### What to do
Would you copy the listing below exactly, keeping the pictures out?

*** Begin section ***

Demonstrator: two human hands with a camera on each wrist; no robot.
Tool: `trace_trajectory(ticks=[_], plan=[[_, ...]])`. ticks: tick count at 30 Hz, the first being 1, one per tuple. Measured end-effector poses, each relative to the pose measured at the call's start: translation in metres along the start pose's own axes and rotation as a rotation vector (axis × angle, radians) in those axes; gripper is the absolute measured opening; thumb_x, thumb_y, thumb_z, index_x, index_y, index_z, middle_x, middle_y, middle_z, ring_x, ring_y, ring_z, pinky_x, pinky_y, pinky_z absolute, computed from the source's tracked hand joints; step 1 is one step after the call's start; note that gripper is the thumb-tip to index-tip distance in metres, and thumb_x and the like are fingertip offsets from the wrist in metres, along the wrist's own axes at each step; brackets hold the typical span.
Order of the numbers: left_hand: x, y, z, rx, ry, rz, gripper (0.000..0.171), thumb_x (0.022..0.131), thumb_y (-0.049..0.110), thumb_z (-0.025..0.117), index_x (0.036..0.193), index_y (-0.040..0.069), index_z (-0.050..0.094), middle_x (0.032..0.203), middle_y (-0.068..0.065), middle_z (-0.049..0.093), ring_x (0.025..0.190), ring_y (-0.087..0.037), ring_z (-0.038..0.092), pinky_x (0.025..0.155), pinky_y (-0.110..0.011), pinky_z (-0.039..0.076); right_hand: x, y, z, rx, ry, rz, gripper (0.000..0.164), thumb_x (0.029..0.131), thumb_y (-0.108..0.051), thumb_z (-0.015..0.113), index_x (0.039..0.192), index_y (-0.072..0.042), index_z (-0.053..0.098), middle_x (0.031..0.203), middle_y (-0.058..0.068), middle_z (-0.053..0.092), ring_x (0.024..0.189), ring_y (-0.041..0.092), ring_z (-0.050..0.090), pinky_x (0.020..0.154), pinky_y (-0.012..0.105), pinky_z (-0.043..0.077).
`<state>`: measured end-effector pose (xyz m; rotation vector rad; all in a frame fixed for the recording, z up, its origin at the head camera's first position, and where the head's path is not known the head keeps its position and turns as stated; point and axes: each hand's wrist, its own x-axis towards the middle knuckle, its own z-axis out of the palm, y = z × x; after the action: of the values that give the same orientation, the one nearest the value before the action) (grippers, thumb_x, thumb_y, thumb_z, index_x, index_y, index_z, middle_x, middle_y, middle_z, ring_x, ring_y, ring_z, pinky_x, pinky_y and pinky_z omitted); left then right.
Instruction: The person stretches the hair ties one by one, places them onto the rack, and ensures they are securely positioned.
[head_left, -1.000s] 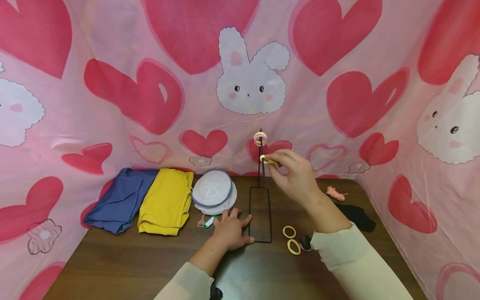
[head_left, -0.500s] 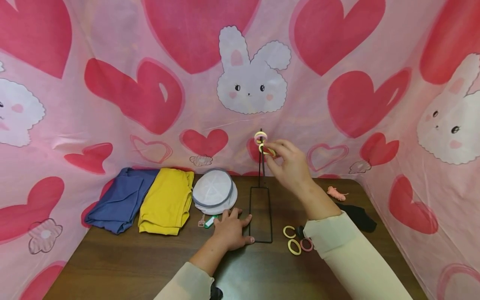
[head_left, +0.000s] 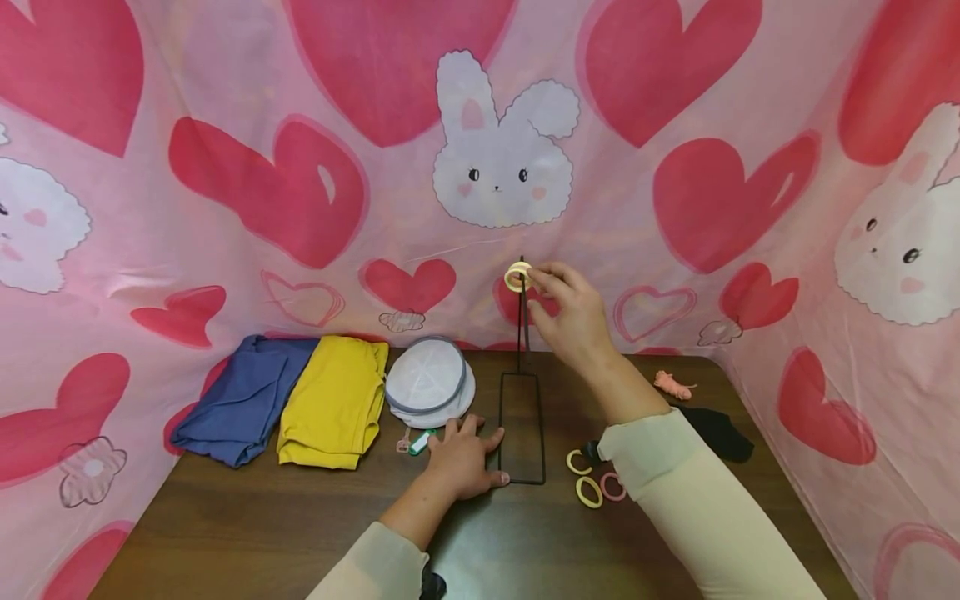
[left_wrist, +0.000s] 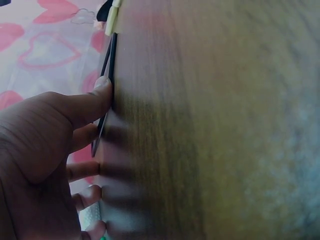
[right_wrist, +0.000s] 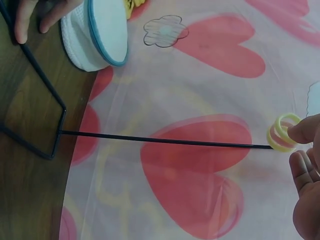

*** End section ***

### Exercise result
Demonstrator: two human hands with a camera on each wrist; no robot.
Tool: `trace_trajectory(ticks=[_], plan=[[_, ...]])`. ticks: tick count at 30 Hz, the first being 1, one per tuple. Measured end-effector poses, each relative to the pose measured at the call's start: translation in metres along the start pose's own axes and rotation as a rotation vector (axis × angle, radians) in those axes; gripper is the absolute measured opening; thumb_x, thumb_y, thumb_z, index_x, index_y, index_z, middle_x, middle_y, middle_z, ring_x, ring_y, ring_z, pinky_x, pinky_y, pinky_z absolute, computed from the source's tracked hand joints; step 1 is one step after the call's start; note that gripper is the thumb-tip to index-tip distance in metres, and thumb_x and the like are fingertip offsets from the wrist in metres, along the wrist's own axes at each step; brackets hold the typical span.
Order of the numbers: left_hand: x, y, z, rx, ry, rz, gripper (0.000..0.171), thumb_x (0.022..0.131), thumb_y (-0.049..0.110), thumb_z (-0.025..0.117), index_x (0.036..0.193), index_y (-0.040..0.069), index_z (-0.050..0.094), middle_x (0.032..0.203), middle_y (-0.068..0.065), middle_z (-0.049..0.093), ring_x (0.025..0.190), ring_y (-0.087..0.037), ring_z (-0.038..0.092), pinky_x (0.025..0.155), pinky_y (-0.110..0.011), pinky_z (-0.039..0.076); right_hand: x, y, z, rx, ry, rz, gripper (0.000..0.164), thumb_x (0.029..0.131), thumb_y (-0.108..0.051), thumb_z (-0.015..0.113), index_x (0.039..0.192), index_y (-0.072..0.042), index_z (-0.053..0.098), middle_x (0.031..0.203), middle_y (-0.058..0.068), middle_z (-0.053..0.092), ring_x (0.024..0.189), ring_y (-0.041..0.092), ring_z (-0.050..0.090), pinky_x (0.020..0.154), pinky_y (-0.012..0.105), pinky_z (-0.043..0.077).
`<state>`: measured end-effector pose (xyz m; rotation vector rad; all in a frame fixed for the recording, z up, its origin at the head camera's first position, and where the head's path is not known the head keeps its position and turns as stated; point and axes: each hand's wrist, its own x-axis towards the middle knuckle, its own z-axis out of the palm, y = z × x; after the action: of the values that give the same orientation, the one nearest the value before the action) (grippers, thumb_x, thumb_y, thumb_z, index_x, index_y, index_z, middle_x, middle_y, middle_z, ring_x, ring_y, ring_z, pinky_x, pinky_y and pinky_z omitted); left then right.
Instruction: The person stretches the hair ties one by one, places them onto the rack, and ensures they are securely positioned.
[head_left, -1.000s] 
[head_left, -0.500s] 
[head_left, +0.000s] 
[left_wrist, +0.000s] 
[right_wrist, +0.000s] 

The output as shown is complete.